## [Prompt]
Pull every line holding the word "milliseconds" from the data below and copy it.

## [Input records]
━━━━━━━━━━

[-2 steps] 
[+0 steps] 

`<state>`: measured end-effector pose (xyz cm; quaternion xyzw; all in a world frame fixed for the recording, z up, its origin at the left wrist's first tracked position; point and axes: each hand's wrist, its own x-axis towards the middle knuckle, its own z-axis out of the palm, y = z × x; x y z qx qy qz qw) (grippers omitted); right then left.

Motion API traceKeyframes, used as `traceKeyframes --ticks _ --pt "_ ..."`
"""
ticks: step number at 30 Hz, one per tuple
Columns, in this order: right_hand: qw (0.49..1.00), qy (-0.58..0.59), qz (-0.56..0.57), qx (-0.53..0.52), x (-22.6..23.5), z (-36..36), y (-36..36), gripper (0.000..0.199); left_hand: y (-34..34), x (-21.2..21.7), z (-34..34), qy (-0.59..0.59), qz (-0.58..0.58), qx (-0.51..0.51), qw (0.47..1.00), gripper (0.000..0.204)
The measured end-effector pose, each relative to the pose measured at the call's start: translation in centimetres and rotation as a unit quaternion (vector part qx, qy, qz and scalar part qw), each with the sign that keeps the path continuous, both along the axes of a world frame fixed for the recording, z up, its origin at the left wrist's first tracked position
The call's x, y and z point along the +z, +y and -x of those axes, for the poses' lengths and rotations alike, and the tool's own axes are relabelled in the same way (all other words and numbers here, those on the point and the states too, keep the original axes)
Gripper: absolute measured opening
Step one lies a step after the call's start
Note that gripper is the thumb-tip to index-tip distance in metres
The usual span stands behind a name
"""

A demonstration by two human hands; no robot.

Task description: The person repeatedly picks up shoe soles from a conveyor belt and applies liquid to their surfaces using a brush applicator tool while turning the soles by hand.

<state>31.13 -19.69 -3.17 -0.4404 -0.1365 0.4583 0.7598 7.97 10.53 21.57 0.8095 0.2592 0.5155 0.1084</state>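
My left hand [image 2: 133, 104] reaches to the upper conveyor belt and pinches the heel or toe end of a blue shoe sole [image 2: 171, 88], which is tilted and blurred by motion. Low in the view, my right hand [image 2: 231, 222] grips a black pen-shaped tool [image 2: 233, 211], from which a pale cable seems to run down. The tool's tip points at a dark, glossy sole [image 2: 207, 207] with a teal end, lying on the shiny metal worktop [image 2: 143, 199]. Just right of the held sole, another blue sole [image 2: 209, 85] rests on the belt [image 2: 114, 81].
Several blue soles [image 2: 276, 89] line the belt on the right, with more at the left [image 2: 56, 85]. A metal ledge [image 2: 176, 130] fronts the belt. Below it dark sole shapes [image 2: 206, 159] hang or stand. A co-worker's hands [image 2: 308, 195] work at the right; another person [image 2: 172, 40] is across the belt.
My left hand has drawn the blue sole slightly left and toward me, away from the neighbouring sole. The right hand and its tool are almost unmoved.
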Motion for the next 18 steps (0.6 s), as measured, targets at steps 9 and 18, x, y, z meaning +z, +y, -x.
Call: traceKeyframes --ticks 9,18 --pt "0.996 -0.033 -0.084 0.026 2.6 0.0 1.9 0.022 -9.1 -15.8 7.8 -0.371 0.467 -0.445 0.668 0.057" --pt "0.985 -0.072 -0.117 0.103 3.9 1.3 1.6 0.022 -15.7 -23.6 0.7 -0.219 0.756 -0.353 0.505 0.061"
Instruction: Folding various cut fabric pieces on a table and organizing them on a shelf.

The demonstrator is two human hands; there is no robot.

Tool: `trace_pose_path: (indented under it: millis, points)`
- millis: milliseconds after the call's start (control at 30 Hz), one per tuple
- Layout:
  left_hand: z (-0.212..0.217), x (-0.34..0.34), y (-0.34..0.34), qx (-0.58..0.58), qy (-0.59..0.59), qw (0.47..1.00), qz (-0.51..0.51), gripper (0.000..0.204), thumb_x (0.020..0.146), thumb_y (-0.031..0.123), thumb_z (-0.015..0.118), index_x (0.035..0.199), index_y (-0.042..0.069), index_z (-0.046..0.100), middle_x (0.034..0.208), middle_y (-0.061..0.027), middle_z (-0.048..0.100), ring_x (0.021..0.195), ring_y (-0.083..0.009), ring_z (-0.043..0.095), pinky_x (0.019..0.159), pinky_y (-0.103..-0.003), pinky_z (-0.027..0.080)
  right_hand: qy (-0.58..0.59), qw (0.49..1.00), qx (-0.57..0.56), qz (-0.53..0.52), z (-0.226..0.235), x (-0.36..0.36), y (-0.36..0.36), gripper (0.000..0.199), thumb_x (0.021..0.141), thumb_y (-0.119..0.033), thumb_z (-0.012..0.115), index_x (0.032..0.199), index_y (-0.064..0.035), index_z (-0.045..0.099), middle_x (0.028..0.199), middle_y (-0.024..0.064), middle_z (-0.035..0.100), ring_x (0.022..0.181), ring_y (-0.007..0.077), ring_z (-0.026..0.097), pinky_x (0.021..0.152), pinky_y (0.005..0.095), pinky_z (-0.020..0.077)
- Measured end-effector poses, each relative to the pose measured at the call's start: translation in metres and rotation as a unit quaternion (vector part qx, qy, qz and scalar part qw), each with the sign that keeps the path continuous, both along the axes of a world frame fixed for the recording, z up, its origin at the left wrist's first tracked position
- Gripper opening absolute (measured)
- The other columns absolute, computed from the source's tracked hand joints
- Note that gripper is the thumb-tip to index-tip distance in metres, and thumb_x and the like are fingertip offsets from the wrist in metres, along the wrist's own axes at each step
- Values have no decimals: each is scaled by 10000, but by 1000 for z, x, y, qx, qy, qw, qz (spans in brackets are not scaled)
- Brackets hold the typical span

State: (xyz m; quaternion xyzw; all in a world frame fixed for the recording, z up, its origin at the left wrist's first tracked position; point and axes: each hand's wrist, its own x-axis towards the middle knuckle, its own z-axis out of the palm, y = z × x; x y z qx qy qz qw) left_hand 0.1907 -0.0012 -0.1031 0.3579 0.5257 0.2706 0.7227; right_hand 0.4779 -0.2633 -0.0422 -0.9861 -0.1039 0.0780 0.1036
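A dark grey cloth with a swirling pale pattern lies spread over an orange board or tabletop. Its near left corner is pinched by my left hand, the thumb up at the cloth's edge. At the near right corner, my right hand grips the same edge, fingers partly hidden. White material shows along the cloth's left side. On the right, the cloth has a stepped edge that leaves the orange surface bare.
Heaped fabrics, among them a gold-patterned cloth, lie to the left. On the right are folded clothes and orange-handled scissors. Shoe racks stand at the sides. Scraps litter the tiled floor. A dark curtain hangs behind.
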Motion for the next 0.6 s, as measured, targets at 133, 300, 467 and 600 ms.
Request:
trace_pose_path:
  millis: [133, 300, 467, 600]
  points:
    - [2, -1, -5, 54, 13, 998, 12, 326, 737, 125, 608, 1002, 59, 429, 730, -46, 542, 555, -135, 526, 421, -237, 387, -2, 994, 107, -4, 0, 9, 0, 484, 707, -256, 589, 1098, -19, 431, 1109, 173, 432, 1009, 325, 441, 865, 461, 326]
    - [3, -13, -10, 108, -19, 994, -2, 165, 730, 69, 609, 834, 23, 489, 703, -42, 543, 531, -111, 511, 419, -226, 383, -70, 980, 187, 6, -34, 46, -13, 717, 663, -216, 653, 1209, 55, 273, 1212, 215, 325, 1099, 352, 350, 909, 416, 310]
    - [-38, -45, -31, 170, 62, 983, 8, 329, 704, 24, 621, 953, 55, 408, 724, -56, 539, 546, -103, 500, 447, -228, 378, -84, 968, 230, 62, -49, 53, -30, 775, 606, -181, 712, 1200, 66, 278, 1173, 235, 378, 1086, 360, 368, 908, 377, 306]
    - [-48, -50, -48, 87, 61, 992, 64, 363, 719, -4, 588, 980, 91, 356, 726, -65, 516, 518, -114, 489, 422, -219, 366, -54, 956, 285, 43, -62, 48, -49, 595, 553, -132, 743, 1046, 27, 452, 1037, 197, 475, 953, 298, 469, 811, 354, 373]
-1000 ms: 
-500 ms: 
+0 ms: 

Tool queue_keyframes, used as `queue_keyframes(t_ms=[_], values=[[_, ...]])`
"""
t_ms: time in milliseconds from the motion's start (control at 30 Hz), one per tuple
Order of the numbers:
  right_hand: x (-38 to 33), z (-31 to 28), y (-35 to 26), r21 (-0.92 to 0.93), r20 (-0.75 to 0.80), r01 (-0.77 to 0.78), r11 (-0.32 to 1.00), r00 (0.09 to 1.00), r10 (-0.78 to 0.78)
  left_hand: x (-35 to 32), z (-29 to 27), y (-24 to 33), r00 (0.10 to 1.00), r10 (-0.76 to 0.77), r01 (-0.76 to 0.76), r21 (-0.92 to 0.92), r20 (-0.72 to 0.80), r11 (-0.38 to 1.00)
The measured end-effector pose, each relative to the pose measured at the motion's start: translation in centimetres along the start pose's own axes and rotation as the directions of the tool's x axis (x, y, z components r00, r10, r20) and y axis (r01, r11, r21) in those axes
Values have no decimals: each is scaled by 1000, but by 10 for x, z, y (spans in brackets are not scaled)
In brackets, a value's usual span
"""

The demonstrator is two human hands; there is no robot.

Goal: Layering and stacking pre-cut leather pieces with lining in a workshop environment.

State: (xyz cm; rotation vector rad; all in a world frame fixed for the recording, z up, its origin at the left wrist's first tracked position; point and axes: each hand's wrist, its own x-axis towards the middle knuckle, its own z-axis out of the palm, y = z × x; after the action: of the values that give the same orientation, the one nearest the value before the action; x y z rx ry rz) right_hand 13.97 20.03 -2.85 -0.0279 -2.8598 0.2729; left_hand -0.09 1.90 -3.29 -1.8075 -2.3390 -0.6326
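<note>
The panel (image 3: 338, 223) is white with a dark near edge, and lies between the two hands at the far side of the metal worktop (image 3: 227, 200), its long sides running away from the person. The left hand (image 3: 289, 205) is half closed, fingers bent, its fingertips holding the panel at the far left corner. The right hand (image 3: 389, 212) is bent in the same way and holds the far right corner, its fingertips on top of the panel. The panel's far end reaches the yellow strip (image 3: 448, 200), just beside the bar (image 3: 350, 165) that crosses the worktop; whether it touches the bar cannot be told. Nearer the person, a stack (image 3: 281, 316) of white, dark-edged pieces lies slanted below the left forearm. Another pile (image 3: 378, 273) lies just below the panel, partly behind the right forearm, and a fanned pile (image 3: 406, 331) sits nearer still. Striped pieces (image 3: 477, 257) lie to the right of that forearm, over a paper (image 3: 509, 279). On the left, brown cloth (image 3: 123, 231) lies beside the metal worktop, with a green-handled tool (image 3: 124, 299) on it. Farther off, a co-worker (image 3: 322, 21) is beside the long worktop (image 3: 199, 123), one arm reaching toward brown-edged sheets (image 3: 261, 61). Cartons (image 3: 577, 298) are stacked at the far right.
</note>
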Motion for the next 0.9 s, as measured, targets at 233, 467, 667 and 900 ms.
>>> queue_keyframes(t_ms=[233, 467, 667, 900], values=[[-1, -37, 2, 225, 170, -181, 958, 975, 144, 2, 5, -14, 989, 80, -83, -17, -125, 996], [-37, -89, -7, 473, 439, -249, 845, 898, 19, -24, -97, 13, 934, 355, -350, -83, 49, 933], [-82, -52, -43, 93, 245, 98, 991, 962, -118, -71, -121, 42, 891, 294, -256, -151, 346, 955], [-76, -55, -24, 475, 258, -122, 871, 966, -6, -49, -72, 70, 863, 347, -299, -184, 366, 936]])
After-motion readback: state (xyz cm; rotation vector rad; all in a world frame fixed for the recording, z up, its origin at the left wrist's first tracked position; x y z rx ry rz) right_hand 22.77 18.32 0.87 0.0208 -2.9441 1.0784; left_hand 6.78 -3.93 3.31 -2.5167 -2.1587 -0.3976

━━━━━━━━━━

## [Task answer]
- millis: milliseconds after the call's start (control at 30 Hz), one per tuple
t_ms: time in milliseconds from the motion's start (control at 30 Hz), one per tuple

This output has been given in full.